Dataset entries =
----------------
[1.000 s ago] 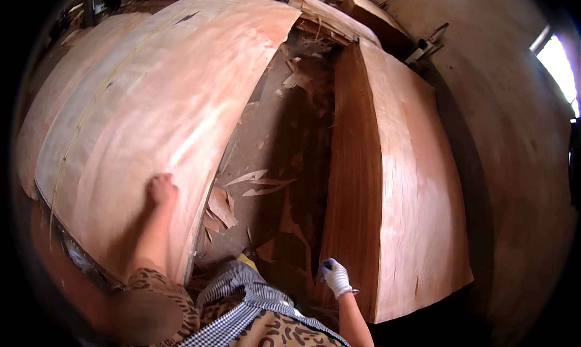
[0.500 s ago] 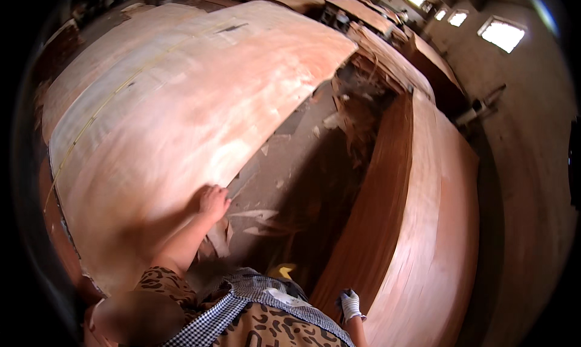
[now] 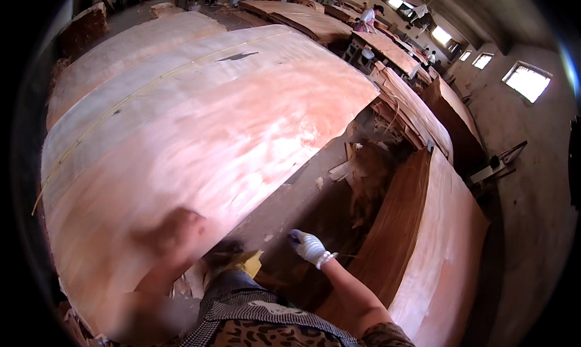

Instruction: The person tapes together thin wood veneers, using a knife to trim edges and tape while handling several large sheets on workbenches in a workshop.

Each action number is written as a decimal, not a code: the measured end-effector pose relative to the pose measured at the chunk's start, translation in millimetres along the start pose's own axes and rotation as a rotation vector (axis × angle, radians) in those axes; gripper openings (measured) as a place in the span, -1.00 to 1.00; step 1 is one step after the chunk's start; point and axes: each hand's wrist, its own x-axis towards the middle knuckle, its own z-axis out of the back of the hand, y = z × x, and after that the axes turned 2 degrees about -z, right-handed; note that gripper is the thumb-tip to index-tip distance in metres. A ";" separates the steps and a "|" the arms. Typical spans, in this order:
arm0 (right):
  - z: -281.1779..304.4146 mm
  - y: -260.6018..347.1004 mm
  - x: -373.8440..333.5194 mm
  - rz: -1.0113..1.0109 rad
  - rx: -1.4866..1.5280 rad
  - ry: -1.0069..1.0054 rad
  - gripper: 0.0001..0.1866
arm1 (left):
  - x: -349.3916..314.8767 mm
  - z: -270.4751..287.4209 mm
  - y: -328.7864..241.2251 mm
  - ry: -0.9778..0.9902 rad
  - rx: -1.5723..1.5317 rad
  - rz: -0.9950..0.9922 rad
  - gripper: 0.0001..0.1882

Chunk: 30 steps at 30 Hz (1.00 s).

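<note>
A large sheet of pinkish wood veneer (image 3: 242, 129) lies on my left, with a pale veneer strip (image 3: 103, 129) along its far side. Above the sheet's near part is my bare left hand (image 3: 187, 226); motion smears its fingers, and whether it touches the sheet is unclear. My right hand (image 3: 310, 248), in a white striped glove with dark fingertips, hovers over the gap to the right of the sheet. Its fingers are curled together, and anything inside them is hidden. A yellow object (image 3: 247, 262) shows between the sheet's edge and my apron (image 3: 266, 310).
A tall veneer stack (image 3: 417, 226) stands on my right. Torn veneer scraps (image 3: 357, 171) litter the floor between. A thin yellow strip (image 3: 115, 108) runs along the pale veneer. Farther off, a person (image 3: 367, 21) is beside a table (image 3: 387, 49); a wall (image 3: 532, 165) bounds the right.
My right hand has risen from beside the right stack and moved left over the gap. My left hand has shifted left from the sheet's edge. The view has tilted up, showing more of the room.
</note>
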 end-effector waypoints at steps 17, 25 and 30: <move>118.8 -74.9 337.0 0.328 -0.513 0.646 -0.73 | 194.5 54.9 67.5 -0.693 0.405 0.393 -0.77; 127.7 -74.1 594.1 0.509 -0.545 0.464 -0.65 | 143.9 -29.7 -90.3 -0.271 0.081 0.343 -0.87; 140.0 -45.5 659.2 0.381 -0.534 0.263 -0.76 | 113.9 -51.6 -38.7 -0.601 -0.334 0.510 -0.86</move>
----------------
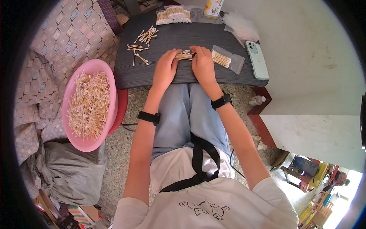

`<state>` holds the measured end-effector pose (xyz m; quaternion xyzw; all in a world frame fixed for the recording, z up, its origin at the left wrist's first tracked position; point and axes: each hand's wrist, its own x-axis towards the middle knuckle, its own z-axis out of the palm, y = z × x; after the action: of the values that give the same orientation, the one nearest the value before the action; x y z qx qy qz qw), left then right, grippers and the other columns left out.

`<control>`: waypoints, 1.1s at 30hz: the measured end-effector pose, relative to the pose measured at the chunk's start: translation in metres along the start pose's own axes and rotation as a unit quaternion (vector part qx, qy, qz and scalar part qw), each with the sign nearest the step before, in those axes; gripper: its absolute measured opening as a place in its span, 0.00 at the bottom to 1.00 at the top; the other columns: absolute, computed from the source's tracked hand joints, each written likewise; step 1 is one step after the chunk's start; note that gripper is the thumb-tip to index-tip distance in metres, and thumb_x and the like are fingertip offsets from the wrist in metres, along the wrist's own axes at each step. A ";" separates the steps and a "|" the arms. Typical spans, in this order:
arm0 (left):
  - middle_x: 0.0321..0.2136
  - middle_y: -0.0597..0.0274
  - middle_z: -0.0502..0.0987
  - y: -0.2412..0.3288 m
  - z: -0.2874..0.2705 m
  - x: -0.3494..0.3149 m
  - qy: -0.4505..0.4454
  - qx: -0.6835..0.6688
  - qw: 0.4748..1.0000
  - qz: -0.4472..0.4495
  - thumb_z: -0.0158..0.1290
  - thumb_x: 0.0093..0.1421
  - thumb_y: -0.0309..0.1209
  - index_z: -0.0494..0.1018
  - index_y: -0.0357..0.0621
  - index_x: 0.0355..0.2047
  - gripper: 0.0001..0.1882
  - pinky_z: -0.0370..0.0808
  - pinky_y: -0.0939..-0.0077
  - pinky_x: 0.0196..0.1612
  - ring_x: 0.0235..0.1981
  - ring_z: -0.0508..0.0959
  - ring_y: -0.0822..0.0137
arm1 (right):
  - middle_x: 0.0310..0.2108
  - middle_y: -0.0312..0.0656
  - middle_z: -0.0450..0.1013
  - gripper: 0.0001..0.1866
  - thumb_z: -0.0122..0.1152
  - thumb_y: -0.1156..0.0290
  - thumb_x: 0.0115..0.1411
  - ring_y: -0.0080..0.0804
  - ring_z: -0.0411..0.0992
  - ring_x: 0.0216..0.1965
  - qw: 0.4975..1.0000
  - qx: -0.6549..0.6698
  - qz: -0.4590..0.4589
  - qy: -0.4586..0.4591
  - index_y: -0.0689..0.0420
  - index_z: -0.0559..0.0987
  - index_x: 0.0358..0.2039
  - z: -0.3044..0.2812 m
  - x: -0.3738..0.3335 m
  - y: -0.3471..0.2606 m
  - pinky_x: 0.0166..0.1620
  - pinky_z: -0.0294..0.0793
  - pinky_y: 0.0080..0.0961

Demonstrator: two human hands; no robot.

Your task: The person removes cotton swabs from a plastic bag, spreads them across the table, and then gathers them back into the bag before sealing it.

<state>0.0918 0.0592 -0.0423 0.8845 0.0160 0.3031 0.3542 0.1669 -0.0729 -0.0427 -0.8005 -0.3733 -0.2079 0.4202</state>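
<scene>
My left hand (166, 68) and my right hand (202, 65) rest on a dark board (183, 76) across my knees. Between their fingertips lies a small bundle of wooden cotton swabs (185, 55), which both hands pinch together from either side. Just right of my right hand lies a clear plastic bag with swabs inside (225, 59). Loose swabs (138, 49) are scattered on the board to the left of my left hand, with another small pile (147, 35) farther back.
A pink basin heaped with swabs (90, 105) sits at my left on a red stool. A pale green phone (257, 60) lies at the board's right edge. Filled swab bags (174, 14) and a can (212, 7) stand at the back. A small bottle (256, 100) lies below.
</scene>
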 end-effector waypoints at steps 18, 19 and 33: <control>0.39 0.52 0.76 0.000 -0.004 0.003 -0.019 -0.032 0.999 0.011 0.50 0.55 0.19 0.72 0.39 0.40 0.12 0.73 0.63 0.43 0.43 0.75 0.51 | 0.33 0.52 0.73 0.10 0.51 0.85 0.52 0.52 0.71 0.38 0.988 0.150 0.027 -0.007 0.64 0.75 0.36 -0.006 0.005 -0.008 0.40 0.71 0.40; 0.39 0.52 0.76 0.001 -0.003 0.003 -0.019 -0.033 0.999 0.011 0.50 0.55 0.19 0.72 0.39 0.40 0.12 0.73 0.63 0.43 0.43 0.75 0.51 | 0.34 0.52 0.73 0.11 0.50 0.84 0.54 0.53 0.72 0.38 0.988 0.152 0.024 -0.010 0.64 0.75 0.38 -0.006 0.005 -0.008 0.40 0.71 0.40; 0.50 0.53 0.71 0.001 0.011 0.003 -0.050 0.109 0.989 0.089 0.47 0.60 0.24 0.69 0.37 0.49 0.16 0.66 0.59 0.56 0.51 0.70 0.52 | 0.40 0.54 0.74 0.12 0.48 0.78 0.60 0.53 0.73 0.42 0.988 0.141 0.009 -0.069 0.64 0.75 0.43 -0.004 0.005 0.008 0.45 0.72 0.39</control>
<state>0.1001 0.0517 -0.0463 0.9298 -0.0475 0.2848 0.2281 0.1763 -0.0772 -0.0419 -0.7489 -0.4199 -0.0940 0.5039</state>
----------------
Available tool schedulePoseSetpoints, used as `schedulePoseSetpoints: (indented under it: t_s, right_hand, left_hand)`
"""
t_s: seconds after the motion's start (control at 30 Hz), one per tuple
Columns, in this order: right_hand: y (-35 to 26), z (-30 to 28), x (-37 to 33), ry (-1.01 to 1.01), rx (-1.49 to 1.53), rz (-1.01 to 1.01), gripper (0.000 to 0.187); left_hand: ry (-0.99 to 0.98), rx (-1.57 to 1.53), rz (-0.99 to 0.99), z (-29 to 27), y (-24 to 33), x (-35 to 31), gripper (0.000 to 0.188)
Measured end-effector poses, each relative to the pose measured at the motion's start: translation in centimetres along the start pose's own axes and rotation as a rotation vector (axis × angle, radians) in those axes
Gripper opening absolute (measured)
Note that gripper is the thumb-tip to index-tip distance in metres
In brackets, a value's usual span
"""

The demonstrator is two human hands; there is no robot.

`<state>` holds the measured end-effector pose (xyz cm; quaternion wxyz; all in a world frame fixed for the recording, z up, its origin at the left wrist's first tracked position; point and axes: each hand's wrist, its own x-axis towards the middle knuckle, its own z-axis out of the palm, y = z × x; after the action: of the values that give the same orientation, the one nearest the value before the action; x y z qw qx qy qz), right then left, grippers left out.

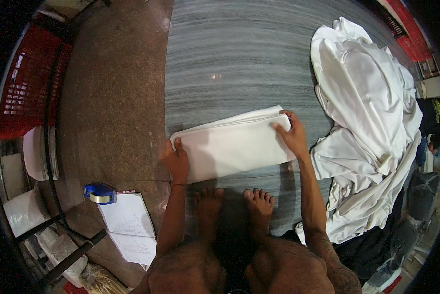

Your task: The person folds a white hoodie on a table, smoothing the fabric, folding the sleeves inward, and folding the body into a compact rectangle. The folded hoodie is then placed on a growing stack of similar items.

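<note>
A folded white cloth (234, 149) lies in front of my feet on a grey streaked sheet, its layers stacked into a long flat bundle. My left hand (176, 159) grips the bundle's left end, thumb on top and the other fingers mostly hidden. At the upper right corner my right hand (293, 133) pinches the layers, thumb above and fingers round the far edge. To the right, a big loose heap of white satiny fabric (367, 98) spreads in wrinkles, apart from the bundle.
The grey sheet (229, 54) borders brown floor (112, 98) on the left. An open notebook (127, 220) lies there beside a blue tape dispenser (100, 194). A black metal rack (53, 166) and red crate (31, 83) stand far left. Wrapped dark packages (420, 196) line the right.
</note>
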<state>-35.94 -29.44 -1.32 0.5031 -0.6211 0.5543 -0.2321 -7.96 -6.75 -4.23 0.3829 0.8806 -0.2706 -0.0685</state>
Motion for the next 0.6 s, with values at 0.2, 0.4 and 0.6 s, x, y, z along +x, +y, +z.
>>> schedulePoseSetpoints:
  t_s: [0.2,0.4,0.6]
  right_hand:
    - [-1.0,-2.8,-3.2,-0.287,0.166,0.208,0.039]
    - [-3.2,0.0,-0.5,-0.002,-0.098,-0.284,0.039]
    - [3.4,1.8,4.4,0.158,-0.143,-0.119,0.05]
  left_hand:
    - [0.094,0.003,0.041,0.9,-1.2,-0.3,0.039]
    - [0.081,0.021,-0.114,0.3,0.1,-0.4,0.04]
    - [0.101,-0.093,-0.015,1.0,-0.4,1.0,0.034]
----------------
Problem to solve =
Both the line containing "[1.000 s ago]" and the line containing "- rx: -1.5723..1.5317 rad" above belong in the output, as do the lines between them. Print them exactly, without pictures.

Response to this exercise =
[1.000 s ago] 
[0.500 s ago] 
[now] 

Instruction: The person tapes together thin wood veneers, using a knife to trim edges and tape while handling several large sheets on workbenches in a workshop.

Each action number is written as a decimal, not a code: the measured end-effector pose relative to the pose measured at the chunk's start, translation in millimetres along the start pose's own axes and rotation as a rotation vector (axis × angle, radians) in those axes; gripper openings (measured) as a place in the span, -1.00 to 1.00; step 1 is one step after the chunk's start; point and axes: each hand's wrist, its own x-axis towards the middle knuckle, its own z-axis out of the back of the hand, y = z × x, and after that the axes turned 2 degrees about -z, right-handed; note that gripper is the thumb-tip to index-tip distance in metres. A ";" separates the steps and a "|" the arms. Typical spans, in this order:
arm0 (right):
  - z: -281.1779..304.4146 mm
  - y: -260.6018..347.1004 mm
  - x: -373.8440..333.5194 mm
  - rz: -1.0113..1.0109 rad
  - rx: -1.4866..1.5280 rad
  - ry: -1.0069..1.0054 rad
  - gripper: 0.0001..0.1866
arm1 (left):
  - x: -349.3916..314.8767 mm
  - z: -270.4751..287.4209 mm
  - y: -328.7864..241.2251 mm
  - ry: -0.9778..0.9902 rad
  - rx: -1.5723..1.5317 rad

That is the complete output.